### WORK REQUEST
In the answer, each line of the listing should appear again unchanged.

□ □ □ □ □

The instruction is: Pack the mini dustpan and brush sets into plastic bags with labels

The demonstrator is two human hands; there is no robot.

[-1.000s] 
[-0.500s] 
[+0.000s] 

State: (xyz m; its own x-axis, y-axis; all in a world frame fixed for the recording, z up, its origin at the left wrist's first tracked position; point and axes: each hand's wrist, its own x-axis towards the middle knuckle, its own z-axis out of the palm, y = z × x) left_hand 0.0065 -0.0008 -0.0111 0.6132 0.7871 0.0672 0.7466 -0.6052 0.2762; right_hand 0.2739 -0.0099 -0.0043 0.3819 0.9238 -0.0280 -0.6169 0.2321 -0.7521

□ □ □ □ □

### SOLUTION FOR THIS EXERCISE
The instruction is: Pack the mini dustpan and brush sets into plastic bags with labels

The demonstrator is two human hands; there is no robot.

[-1.000s] 
[-0.500s] 
[+0.000s] 

State: (xyz m; its own x-axis, y-axis; all in a world frame fixed for the recording, z up, its origin at the left wrist's first tracked position; point and axes: each hand's wrist, its own x-axis towards the middle knuckle, its own z-axis out of the palm, y = z × x) left_hand 0.0065 -0.0008 -0.0111 0.6132 0.7871 0.0672 0.7466 -0.6052 0.2762; right_hand 0.2739 -0.0099 -0.0043 0.3819 0.9238 -0.0280 -0.6169 0.2321 -0.7521

The work for this exercise is now done.